Di Tengah Pembantaian, Akhirnya Putin Perintahkan Jeda untuk Kemanusiaan di Suriah
SALAM-ONLINE: Di tengah pembantaian yang terus dilakukan oleh pasukan Basyar Asad, meski DK PBB telah mengeluarkan resolusi gencatan senjata selama 30 hari, akhirnya sekutu seitan rezim, Rusia, akan memberlakukan jeda untuk kemanusiaan setiap hari di daerah kantong Ghouta Timur yang terkepung di Suriah mulai Selasa, 27 Februari 2018.
Pemberlakuan jeda untuk kemanusiaan ini adalah atas perintah Presiden Vladimir Putin, kata Menteri Pertahanan Sergey Shoigu pada Senin (26/2).
Sebuah koridor kemanusiaan akan terbuka bagi warga sipil untuk keluar dari wilayah tersebut setiap hari dari pukul 9 pagi sampai jam 2 siang, kata Shoigu, saat berbicara di hadapan Dewan Menteri Pertahanan.

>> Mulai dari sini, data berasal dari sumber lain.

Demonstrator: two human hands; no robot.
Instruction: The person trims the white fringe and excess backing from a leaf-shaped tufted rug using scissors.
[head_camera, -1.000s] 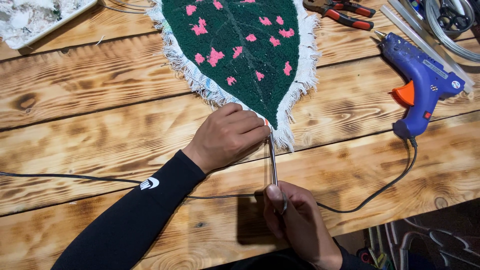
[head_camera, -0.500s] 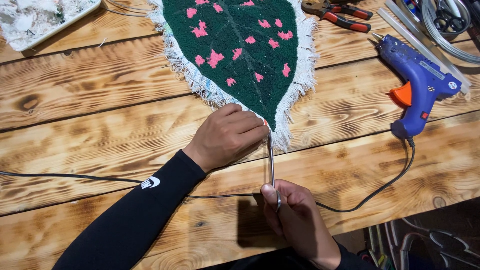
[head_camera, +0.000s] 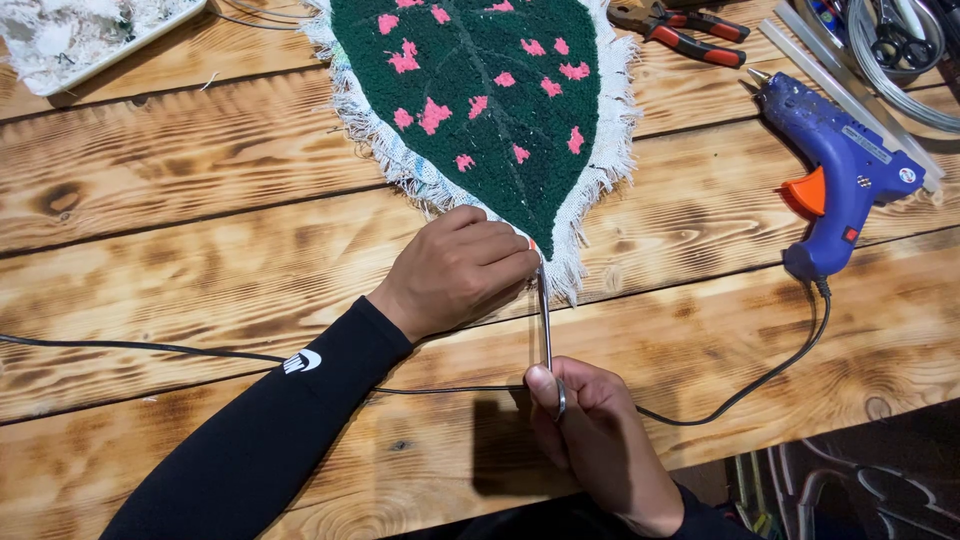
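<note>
I am at a big wooden bench (head_camera: 200, 200) with dark burnt stripes in the wood. On it lies a leaf-shaped rug (head_camera: 480, 90), dark green with pink spots and a white fuzzy edge all around. Its pointed tip faces me.

To the right of the rug rests a blue glue gun (head_camera: 840, 170) with an orange trigger. Its black cord (head_camera: 760, 380) runs from the handle across the bench, under my hands and off to the left.

My left hand (head_camera: 455, 270) is curled shut and pinches the pointed tip of the rug, pressing it down on the bench. My right hand (head_camera: 595, 440) is closed around the bottom end of a thin metal tool (head_camera: 545, 320). My thumb lies along it. The tool points up from my right hand to the rug's tip, and its top end meets the tip right by my left fingers.

At the top of the bench, just past the rug, lie pliers (head_camera: 685, 25) with red and black handles. Beside the glue gun are clear glue sticks (head_camera: 800, 40).
</note>
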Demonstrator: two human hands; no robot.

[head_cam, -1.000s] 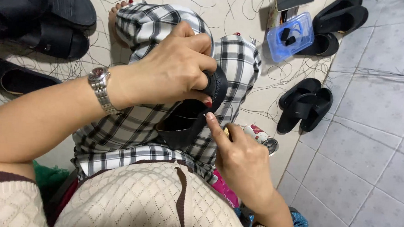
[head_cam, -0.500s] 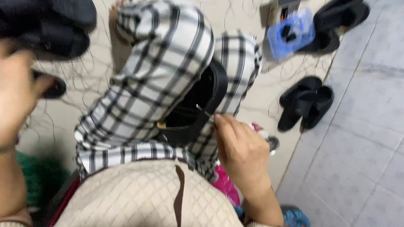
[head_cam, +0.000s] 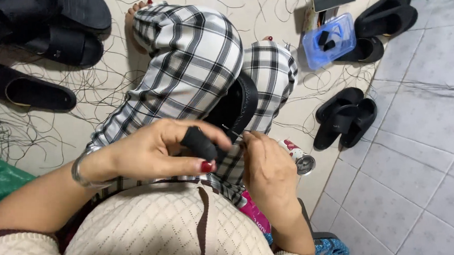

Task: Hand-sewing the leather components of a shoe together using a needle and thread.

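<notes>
A black sandal (head_cam: 236,108) is wedged between my knees, which are in black-and-white checked trousers (head_cam: 189,66). My left hand (head_cam: 160,153) pinches a small black strap piece (head_cam: 198,144) between thumb and fingers, just below the sandal. My right hand (head_cam: 268,166) is closed beside it, fingertips at the sandal's near edge, pinching what looks like a thin needle (head_cam: 232,131). The two hands almost touch.
Black sandals lie on the floor at upper left (head_cam: 54,31), at right (head_cam: 345,119) and at top right (head_cam: 386,20). A blue plastic box (head_cam: 329,40) sits at the top. A small tin (head_cam: 299,157) lies by my right hand. Loose black threads (head_cam: 30,130) litter the floor.
My left hand let go of the sandal, swung out to the left, and came back holding a small black piece. The right hand stayed at the sandal's near edge.
</notes>
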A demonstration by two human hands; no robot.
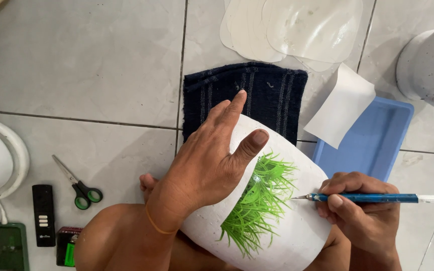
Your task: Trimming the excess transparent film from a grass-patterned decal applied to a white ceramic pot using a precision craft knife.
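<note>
- Resting on the person's lap at the bottom of the view, a white pot (277,221) lies on its side with a picture of green grass (259,200) on its wall.
- Left hand (212,160) lies flat on the upper side of the pot, its fingers (234,103) spread and open, gripping nothing; the thumb reaches down to the top edge of the grass picture.
- Right hand (365,211) sits just beside the pot's right edge, its fingers (335,200) closed around a blue craft knife (367,197) held almost level.
- Metal tip of the knife touches the pot's wall at the right edge of the grass, so the grass lies between the two hands.
- Left of the knee, on the tiled floor (86,75), lie green-handled scissors (76,183), a black remote control (43,215), a green device (6,246) with a cord, and a small dark box (67,246).
- At the left edge stands a white round dish (13,150), cut off by the frame.
- Beyond the pot, a dark blue striped cloth (257,95) lies on the floor, partly under the pot's far rim.
- Right of the cloth is a blue tray (372,140) with a white paper sheet (342,105) overlapping its near-left corner.
- Farthest off, a stack of clear and white plastic sheets (297,27) lies at the top, and a grey-white pot (430,65) stands at the right edge.
</note>
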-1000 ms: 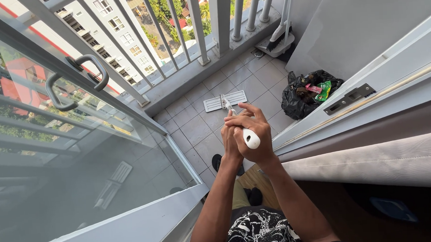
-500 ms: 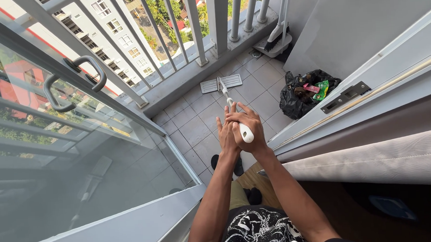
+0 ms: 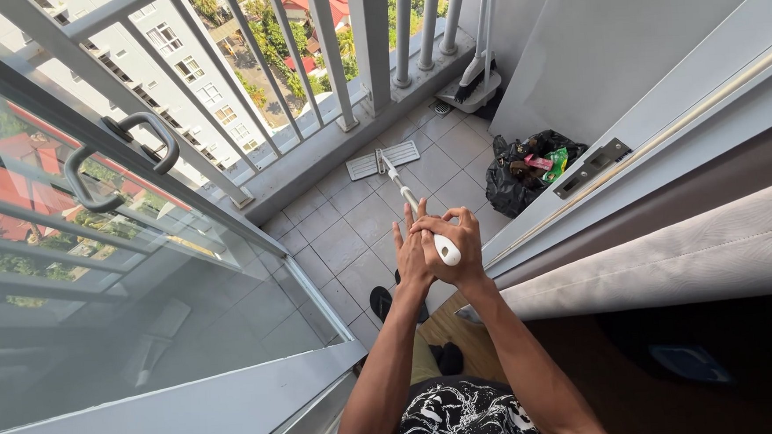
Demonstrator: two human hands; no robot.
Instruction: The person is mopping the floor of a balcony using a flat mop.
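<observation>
I see the glass sliding door (image 3: 99, 285) filling my left side, its looped handle (image 3: 119, 160) up high, and the balcony railing (image 3: 307, 63) running across the top. Below lies the grey tiled balcony floor (image 3: 343, 237). A black rubbish bag (image 3: 516, 179) sits against the right wall, a broom and dustpan (image 3: 476, 80) in the far corner. The flat mop (image 3: 381, 162) rests its white head on the tiles near the railing, its pole slanting back to me. My right hand (image 3: 455, 249) is wrapped tight round the pole's white end; my left hand (image 3: 410, 255) presses alongside, fingers straight and slightly apart.
</observation>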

“Lokasi koridor kemanusiaan akan segera diumumkan,” janji Shoigu yang dikutip kantor berita Anadolu, Senin (26/2).
Rusia juga menawarkan untuk membentuk sebuah komisi kemanusiaan internasional di bawah PBB yang dapat memasuki Raqqah sebagai evaluasi situasi di daerah tersebut.
Menteri luar negeri Rusia pada Senin juga berdiskusi dengan rekan-rekannya di Jerman dan Yordania melalui telepon terkait jeda kemanusiaan di Suriah, khususnya untuk Ghouta Timur.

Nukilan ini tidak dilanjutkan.